LA Traffic Data Analysis 🚗

Using open-source data to analyze collision patterns in Los Angeles

Published in

Towards Data Science

16 min readApr 13, 2020

Traffic is an issue that’s familiar to pretty much everyone. As a 7-year Los Angeles resident, I’ve sat in more than my fair share of gridlock, seemingly regardless of time of day or day of week. That’s why I was so interested when I stumbled upon a traffic collision data set maintained by the city of Los Angeles. This data is cool for several reasons. While it doesn’t directly measure traffic, it measures a closely-related proxy. It’s not a stretch to hypothesize that more traffic correlates with more collisions which directly cause more traffic.

I am hopeful that data sets like this one can be used to create safer and more efficient communities for everyone. In that spirit, this data set (and a bunch of others) is actively maintained by the city of Los Angeles and is freely available to the public.

After browsing the data, I settled on 3 major questions I wanted to attempt to answer:

How do traffic collision patterns vary by time of day, day of week, and time of year?
How are collisions distributed geographically? Is it possible to identify high-risk areas or intersections?
Is it possible to predict the number of collisions in a given time frame?

Before getting into the questions above, let’s learn more about the data set.

📈 The Data

The data begins in January 2010 and is updated weekly. In my particular case, I use data from January 2010 - July 2019, which ends up being ~500K rows. Each row corresponds to a collision. This data is transcribed from original paper traffic reports, so it’s very likely that there are errors. Below is a sample of some of the key fields:

Selected fields from LA collision data set

The availability of these fields inspired the key questions listed above.

As with any data set, this one needs cleaning before starting any analysis. There are a few columns with only one value, reflecting the fact that all rows in this data correspond to traffic collisions.

There are also multiple fields with the approximate street names of collisions (not shown above). These text fields need cleaning, specifically removing extra spaces. Similarly, in the image above we can see the latitude/longitude coordinates contained in a string. I extract these coordinates in separate columns for later use.

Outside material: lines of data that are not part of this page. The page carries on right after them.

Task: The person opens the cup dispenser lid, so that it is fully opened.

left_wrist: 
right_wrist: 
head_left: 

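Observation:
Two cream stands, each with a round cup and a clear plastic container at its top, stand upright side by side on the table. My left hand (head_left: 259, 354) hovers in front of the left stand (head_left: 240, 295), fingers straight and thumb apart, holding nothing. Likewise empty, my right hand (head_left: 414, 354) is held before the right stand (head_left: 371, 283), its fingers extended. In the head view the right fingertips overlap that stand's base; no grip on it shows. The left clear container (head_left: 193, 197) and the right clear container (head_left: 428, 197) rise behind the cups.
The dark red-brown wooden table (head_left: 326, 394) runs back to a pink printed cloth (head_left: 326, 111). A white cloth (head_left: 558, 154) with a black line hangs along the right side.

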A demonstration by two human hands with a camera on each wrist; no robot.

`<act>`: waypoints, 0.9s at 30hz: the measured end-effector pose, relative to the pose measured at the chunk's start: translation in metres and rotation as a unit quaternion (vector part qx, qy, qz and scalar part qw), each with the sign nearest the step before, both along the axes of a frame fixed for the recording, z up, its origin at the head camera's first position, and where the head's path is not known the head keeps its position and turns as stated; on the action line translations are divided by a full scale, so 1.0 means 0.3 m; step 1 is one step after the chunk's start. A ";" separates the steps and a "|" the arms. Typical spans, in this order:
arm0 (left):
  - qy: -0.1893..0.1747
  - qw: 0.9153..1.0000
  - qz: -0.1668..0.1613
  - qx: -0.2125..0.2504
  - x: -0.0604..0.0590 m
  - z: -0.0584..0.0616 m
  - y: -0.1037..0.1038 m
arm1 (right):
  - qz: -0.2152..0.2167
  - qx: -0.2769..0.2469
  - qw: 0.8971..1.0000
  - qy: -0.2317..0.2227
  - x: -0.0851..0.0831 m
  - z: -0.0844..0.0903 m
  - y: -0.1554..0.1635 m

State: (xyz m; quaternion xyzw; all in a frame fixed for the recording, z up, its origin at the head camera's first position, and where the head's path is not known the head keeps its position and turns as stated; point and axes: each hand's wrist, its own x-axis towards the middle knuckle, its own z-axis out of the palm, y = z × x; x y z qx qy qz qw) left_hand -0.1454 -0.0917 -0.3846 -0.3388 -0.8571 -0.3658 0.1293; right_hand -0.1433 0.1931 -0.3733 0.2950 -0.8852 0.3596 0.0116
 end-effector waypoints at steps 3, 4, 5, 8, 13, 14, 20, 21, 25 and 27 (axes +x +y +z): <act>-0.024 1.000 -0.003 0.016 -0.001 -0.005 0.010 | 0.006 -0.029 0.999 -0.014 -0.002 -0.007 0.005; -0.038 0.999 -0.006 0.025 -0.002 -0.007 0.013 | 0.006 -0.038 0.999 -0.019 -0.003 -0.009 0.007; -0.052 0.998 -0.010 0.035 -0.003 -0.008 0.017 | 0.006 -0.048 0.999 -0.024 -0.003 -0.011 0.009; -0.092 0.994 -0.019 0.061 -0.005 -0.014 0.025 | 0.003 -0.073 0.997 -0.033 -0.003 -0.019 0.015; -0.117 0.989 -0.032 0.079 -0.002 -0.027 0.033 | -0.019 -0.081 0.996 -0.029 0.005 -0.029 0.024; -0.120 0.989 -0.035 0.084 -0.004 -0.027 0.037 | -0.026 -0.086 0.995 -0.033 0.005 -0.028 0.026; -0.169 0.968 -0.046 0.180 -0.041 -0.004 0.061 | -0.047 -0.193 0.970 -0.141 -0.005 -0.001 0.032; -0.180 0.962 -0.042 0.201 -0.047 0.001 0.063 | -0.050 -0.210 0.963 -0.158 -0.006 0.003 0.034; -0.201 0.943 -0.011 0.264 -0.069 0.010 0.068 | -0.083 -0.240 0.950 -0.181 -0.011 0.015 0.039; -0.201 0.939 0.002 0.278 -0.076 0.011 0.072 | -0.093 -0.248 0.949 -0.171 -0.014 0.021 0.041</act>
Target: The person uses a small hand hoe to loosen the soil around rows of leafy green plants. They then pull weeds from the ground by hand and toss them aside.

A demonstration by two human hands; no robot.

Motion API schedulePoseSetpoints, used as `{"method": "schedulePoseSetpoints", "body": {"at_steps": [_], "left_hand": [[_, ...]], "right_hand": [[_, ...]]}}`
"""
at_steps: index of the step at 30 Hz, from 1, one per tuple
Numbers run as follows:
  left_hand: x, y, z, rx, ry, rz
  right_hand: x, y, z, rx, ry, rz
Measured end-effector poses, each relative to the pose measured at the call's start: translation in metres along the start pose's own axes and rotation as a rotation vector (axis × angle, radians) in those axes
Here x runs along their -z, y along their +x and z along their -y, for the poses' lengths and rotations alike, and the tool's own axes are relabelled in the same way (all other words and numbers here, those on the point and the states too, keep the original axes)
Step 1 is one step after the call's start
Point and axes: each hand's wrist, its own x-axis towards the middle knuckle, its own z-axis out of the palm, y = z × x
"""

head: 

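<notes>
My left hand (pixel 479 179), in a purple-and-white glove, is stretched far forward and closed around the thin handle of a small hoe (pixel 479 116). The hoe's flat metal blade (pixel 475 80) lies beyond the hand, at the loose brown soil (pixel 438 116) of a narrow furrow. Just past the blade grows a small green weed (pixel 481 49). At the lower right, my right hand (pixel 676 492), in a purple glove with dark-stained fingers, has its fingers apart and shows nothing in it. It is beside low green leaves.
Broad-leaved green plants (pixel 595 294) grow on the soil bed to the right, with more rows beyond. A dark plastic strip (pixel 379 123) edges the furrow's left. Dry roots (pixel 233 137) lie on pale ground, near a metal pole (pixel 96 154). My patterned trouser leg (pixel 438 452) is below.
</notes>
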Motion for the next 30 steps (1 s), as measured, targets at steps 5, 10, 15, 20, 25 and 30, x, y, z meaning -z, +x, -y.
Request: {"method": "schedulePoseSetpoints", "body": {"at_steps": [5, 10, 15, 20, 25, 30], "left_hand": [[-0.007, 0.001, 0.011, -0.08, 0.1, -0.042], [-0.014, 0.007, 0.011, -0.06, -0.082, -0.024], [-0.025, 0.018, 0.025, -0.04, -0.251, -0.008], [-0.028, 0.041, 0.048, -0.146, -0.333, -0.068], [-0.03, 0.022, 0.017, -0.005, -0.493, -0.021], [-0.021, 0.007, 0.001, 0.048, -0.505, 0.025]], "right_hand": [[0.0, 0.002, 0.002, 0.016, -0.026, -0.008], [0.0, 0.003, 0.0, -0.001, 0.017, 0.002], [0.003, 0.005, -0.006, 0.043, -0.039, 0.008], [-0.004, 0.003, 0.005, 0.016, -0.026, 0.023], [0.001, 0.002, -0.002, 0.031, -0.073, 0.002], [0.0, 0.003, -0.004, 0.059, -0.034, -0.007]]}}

The next step is to check for null or missing values. ~16% of collisions (~78K) don’t have an associated victim age. There is also a small number (~400) of collisions that do not have valid latitude/longitude coordinates and will be excluded from the mapping section in part 2.

💡 Data Exploration

After cleaning, but before diving into the main questions, I want to do some general data exploration. This sort of analysis is typically useful. Even without a specific goal in mind, I often find helpful trends or insights. I’ll start by plotting a few of the variables in the data. By the way, all of this work was done in R and the code is linked at the bottom of the post!

Number of collisions by victim age. Note the spike at age 99!

Here’s what jumps out at me:

There are hardly any victims below age 15.
Most victims are in their 20s. The number of collision victims per age generally decreases after age 30.
There are spikes at most multiples of 5 (25, 30, 35, etc). This suggests that some ages are estimated and that official identification (such as a driver’s license) isn’t always used in collision reports.
Age 99 seems to be a catch-all bucket. It seems unlikely that there are actually as many age-99 victims as are shown above.

This plot also raises questions:

How are collisions with multiple victims dealt with?
What’s going on with the spike at age 99?

I emailed the data owner about these questions, but unfortunately haven’t heard back. I’ll add an update if I get a response.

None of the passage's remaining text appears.